(TRY IT): No pictures go into the copy. Write out exactly the lines below from the one containing "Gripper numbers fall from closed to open" through the one containing "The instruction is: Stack".
== == ==
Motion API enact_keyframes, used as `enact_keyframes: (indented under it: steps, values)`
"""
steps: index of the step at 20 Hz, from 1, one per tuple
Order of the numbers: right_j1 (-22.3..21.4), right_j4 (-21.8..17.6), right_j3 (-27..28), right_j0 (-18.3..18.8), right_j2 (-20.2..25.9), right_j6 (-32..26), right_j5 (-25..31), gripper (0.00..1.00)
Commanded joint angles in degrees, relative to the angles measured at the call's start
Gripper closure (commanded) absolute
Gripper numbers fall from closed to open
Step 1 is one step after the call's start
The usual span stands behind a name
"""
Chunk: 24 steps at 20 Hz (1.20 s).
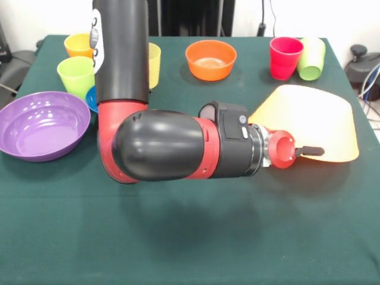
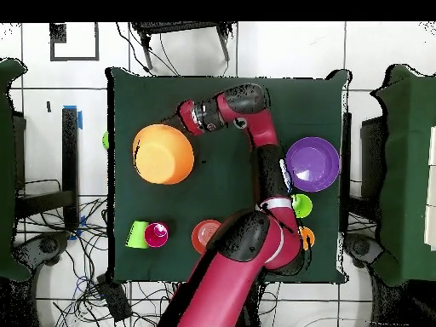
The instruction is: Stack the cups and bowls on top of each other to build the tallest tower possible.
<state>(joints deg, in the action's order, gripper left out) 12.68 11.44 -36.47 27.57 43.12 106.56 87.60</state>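
In the front view, the purple bowl is being shown at the left, and the tipped orange-yellow bowl is being pinched at its rim by the gripper (overhead, its hollow is being shown).

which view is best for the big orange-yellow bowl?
Front view. The large orange-yellow bowl shows there tipped on its side, its outer wall facing the camera, with the gripper at its lower edge. The overhead view gives the bowl only as a round orange shape, so the tilt is hard to read, and the gripper's contact is unclear.
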Motion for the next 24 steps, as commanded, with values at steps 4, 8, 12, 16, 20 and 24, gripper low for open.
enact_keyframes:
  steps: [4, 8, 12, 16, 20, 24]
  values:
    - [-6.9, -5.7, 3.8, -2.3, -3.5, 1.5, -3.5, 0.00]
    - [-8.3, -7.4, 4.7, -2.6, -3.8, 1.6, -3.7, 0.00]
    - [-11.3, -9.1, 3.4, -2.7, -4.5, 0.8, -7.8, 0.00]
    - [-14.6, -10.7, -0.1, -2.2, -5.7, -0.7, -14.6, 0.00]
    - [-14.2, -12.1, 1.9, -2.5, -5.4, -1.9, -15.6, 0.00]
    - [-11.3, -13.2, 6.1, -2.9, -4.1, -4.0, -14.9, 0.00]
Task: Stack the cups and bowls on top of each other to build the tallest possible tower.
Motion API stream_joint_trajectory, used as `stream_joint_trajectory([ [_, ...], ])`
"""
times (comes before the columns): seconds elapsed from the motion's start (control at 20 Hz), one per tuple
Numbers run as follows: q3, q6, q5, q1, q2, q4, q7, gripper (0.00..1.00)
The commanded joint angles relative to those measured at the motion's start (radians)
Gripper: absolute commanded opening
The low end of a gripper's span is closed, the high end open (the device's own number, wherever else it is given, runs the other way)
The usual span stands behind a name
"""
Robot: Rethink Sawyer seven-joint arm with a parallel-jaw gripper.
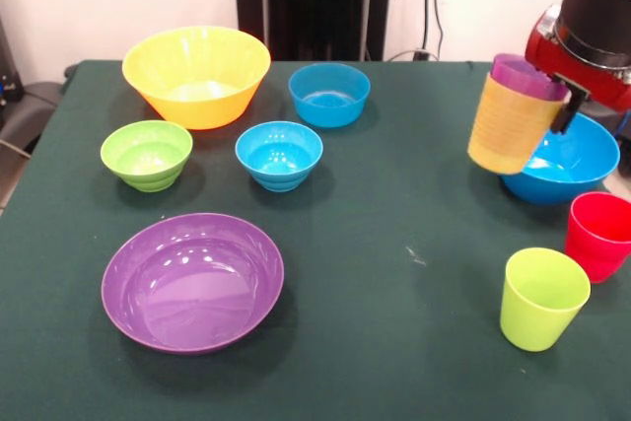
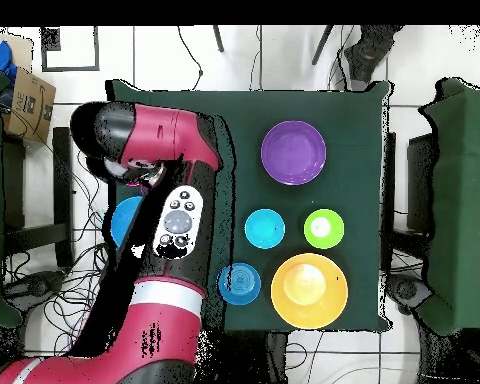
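With the gripper (image 1: 564, 96) clamped on the tilted yellow cup (image 1: 513, 123) and the purple cup (image 1: 529, 76) nested inside, held above the large blue bowl (image 1: 572, 160), level both before lowering them squarely onto the lime green cup (image 1: 542, 298).

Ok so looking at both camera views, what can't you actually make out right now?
- Gripper: front view shows it at the yellow cup with the purple cup nested inside, but the fingers are mostly behind the cups, so the grip is unclear.
- Overhead view: the arm covers the held cups, the lime green cup and the red cup.
- Large blue bowl: partly behind the cups in front; only a sliver overhead.
- Red cup: cut off by the front view's right edge.
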Motion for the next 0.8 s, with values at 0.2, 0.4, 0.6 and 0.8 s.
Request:
stream_joint_trajectory([
  [0.2, 0.033, 0.126, 0.025, 0.005, 0.113, -0.204, 0.305, 0.0],
  [0.4, 0.033, 0.132, 0.029, 0.006, 0.161, -0.268, 0.331, 0.0],
  [0.6, 0.03, 0.151, 0.035, 0.009, 0.188, -0.312, 0.354, 0.0],
  [0.8, 0.029, 0.165, 0.043, 0.004, 0.207, -0.345, 0.363, 0.0],
])
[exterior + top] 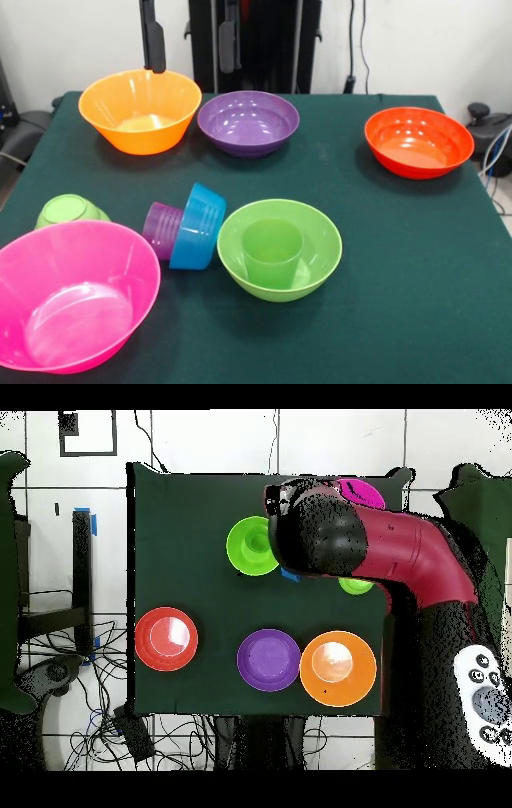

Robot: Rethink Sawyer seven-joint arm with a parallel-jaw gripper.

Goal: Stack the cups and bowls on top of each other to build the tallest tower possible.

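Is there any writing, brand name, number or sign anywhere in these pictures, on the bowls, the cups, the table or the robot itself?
None can be read.
The bowls, such as the orange bowl and pink bowl, are plain, as is the green cup.
The table cover carries no print.
The arm shows no legible label.
A white device at the overhead view's edge has round buttons, with any marks on them too small to read.

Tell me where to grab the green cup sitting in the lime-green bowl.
Probably take the green cup by its rim, coming straight down from above. It stands upright and open-mouthed inside the lime-green bowl, whose wall surrounds its lower sides, so a sideways approach looks blocked. One finger inside the mouth and one outside should pinch the thin tapered wall.
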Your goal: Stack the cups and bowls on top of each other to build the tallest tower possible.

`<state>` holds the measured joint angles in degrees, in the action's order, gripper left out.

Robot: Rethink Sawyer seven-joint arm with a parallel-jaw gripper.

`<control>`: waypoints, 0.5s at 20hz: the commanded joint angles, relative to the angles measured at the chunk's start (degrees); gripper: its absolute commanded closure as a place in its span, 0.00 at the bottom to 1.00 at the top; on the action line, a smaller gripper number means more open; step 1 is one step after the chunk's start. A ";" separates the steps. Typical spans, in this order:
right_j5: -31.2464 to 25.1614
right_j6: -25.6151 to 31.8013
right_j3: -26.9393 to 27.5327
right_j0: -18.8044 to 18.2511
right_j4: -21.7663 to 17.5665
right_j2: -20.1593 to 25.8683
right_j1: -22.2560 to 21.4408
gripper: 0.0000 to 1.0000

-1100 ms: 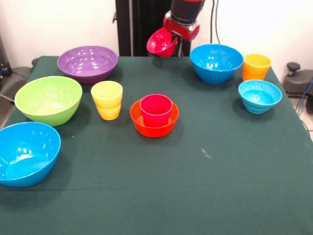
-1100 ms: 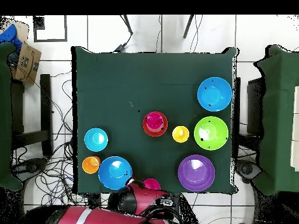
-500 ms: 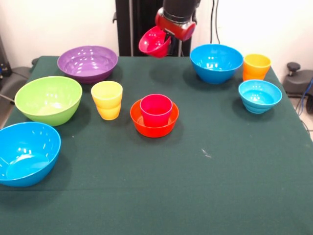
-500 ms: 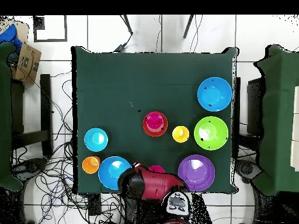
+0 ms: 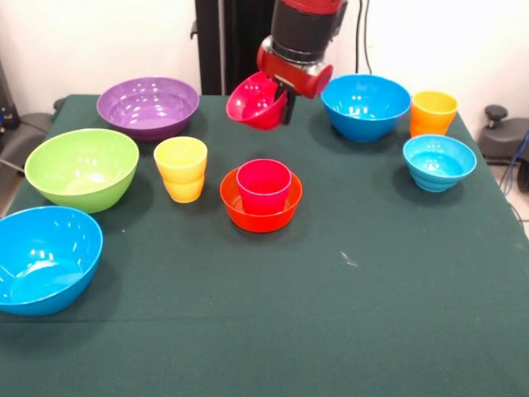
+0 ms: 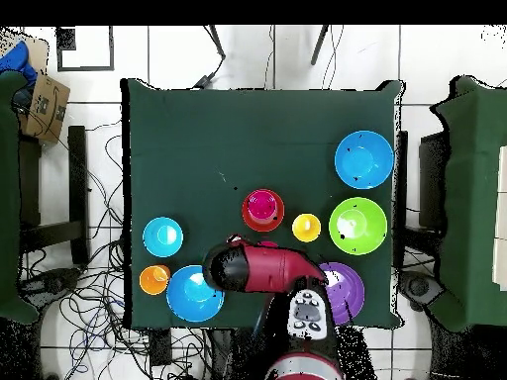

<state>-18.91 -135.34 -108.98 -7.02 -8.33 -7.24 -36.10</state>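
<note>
A small red bowl (image 5: 257, 102) is held tilted in the air by the gripper (image 5: 283, 98), which is clamped on its rim at the side nearest the arm (image 5: 302, 37); the bowl hangs clear of the table (image 5: 331, 298), between the purple bowl (image 5: 148, 106) and a large blue bowl (image 5: 365, 106). This grasp is shown only from the front — from overhead the red bowl is hidden under the arm (image 6: 259, 268), which also covers part of the purple bowl (image 6: 346, 287). Below the held bowl, mid-table, the red-pink cup (image 5: 264, 185) stands upright inside the orange bowl (image 5: 260, 201), seen from above as a pink disc in a red-orange ring (image 6: 262, 210). Beside it, apart, stands the yellow cup (image 5: 181, 168), then the green bowl (image 5: 82, 168) and a second large blue bowl (image 5: 45, 258), tipped towards the camera in the front view. The light blue bowl (image 5: 439, 161) and orange cup (image 5: 433, 112) appear close together, though contact cannot be judged.
</note>
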 commanded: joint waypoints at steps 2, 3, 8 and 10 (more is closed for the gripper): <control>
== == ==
(TASK RESPONSE):
Gripper numbers fall from closed to open
Step 1 is one step after the call's start
The usual span stands behind a name
"""
Chunk: 24 steps at 20 Hz (1.20 s).
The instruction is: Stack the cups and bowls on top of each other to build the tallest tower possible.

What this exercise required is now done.